▸ **To do**
Transcribe only the last portion of the material: exactly the lines from the one with "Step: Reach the" through the end, inclusive.

** Opening Exercise data block **

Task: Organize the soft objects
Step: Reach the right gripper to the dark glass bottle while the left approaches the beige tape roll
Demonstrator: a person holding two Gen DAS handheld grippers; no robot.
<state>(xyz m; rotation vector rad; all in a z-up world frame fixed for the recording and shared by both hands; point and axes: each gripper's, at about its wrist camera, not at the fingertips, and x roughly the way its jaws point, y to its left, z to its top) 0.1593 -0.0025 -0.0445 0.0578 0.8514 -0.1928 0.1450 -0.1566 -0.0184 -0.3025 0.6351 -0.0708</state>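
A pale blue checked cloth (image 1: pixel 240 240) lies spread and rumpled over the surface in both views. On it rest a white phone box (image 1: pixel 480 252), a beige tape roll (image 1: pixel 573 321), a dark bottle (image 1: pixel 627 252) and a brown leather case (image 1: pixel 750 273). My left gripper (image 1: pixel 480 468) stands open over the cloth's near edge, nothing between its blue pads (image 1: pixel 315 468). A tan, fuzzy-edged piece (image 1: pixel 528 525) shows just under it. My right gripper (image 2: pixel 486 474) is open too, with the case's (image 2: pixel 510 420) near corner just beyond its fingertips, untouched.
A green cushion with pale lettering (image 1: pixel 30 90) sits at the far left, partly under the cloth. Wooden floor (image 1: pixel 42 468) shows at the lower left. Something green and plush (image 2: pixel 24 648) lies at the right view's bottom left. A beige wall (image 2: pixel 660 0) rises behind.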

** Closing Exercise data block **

▸ **Response**
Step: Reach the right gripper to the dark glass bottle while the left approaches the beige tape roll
Demonstrator: a person holding two Gen DAS handheld grippers; no robot.
<state>(xyz m; rotation vector rad; all in a z-up world frame fixed for the recording and shared by both hands; point and axes: each gripper's, at about its wrist camera, not at the fingertips, and x roughly the way its jaws point, y to its left, z to its top) 0.1593 -0.0025 -0.0445 0.0578 0.8514 -0.1928 0.1450 -0.1566 -0.0184 -0.3025 0.6351 -0.0708</state>
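A pale blue checked cloth (image 1: pixel 240 240) lies spread and rumpled over the surface in both views. On it rest a white phone box (image 1: pixel 480 252), a beige tape roll (image 1: pixel 573 321), a dark bottle (image 1: pixel 627 252) and a brown leather case (image 1: pixel 750 273). My left gripper (image 1: pixel 480 468) stands open over the cloth's near edge, nothing between its blue pads (image 1: pixel 315 468). A tan, fuzzy-edged piece (image 1: pixel 528 525) shows just under it. My right gripper (image 2: pixel 486 474) is open too, with the case's (image 2: pixel 510 420) near corner just beyond its fingertips, untouched.
A green cushion with pale lettering (image 1: pixel 30 90) sits at the far left, partly under the cloth. Wooden floor (image 1: pixel 42 468) shows at the lower left. Something green and plush (image 2: pixel 24 648) lies at the right view's bottom left. A beige wall (image 2: pixel 660 0) rises behind.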

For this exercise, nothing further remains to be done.